A veces, cuando el silencio de la noche se vuelve demasiado pesado, es fácil sentir que somos los únicos que cargamos con pensamientos extraños o miedos que nadie más parece entender. Esa sensación de ser un bicho raro, alguien que no encaja en los moldes perfectos que vemos en redes sociales, puede ser muy solitaria. La hermosa frase de Frida Kahlo nos invita a cambiar esa perspectiva, recordándonos que nuestra singularidad no es una señal de aislamiento, sino una invitación a buscar nuestra verdadera tribu.
En el día a día, esto se traduce en esos momentos en los que nos sentimos fuera de lugar, ya sea por un hobby poco común, una forma de procesar las emociones o simplemente por tener una sensibilidad más aguda. Solemos ocultar esas partes de nosotros por miedo al juicio, creyendo que si alguien las viera, nos encontraría extraños. Pero la magia ocurre cuando empezamos a entender que el mundo es tan vasto y diverso que es estadísticamente imposible que seamos los únicos con esas pequeñas rarezas que nos hacen humanos.

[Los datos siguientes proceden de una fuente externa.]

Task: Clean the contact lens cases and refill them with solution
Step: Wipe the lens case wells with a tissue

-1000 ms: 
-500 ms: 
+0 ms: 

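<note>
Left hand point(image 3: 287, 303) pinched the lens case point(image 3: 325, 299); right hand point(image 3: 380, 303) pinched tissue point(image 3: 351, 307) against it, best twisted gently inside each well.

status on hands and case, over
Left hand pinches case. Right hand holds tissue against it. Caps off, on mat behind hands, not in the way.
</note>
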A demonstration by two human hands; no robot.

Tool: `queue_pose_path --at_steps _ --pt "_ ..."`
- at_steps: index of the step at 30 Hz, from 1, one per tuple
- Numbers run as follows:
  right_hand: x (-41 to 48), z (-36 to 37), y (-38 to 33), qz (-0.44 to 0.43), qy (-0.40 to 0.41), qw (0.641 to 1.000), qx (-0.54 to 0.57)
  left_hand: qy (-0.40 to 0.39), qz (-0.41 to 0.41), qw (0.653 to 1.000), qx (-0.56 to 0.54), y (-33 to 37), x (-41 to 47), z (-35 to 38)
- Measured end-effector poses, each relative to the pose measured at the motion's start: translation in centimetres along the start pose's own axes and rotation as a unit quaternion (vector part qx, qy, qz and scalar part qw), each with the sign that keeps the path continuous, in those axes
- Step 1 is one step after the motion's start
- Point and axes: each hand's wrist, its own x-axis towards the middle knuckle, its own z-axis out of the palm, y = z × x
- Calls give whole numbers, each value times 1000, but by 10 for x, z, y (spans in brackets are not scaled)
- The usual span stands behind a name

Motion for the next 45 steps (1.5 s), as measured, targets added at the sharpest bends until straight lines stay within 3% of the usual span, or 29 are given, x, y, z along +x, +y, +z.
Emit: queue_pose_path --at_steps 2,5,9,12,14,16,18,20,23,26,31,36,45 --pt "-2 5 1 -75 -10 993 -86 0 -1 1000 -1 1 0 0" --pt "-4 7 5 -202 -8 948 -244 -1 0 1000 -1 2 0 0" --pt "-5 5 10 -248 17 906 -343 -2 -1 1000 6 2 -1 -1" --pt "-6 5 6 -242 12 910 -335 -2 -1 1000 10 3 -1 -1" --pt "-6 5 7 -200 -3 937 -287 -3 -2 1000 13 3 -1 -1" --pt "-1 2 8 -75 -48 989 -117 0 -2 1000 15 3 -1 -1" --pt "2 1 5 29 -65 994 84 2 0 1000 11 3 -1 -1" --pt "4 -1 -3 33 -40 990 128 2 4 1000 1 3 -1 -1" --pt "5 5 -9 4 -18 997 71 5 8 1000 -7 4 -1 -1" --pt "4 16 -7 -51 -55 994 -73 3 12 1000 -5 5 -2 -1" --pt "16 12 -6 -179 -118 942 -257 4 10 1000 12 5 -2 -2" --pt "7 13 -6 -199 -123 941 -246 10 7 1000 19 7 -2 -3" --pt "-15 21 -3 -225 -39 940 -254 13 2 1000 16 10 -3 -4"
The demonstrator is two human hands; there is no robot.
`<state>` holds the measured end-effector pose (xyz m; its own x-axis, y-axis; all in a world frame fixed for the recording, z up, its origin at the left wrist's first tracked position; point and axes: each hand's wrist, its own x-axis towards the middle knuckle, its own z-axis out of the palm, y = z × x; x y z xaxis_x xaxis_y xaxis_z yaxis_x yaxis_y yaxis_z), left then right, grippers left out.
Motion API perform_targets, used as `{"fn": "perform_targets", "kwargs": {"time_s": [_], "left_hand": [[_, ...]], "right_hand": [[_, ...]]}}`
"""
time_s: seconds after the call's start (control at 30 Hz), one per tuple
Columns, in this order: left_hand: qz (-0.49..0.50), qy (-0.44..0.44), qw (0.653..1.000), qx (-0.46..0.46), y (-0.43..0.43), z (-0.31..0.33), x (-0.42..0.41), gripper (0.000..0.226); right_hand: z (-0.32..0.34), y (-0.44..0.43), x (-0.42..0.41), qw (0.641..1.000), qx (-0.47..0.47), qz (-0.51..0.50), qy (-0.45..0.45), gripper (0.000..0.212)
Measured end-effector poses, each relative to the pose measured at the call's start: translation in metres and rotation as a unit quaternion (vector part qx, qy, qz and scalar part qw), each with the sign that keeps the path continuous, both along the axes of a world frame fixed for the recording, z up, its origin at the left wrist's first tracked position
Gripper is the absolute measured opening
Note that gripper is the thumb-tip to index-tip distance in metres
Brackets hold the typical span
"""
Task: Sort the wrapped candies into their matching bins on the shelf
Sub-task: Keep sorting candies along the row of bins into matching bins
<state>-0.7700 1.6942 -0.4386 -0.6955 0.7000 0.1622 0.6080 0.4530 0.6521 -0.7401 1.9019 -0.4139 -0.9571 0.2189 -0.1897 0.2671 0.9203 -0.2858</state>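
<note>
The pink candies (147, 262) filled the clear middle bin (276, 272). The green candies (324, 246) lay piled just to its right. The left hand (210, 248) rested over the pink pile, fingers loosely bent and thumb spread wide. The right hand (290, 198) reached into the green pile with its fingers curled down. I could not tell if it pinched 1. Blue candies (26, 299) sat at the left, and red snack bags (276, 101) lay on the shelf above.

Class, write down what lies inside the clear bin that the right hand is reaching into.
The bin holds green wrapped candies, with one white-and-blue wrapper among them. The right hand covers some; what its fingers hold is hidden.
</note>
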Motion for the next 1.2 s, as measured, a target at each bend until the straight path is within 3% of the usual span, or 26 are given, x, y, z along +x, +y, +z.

Recuerdo una vez que me sentía muy pequeña y diferente, como si hablara un idioma que nadie más comprendía. Estaba intentando explicar una idea muy específica sobre la belleza de los detalles pequeños y sentí que nadie me seguía. Pero, de repente, alguien en la habitación asintió y dijo: Yo también lo veo así. En ese instante, el peso de la soledad desapareció. No era que mi idea fuera extraña, era que simplemente necesitaba encontrar el eco de mi propia voz en otra persona.
Esa conexión es lo que nos mantiene unidos. No estamos solos en nuestras excentricidades ni en nuestras dudas. Al aceptar nuestra propia extrañeza, nos volvemos más visibles para aquellos que buscan lo mismo. Al final del día, lo que nos hace diferentes es precisamente lo que nos permite reconocernos en los demás cuando nos atrevemos a ser auténticos.
Hoy te invito a que mires hacia adentro con mucha ternura. No intentes podar tus bordes para encajar en un molde que te aprieta. En lugar de eso, pregúntate qué parte de tu esencia estás intentando esconder y lánzate la oportunidad de mostrarla al mundo. Alguien, en algún lugar, está esperando encontrar a alguien exactamente como tú.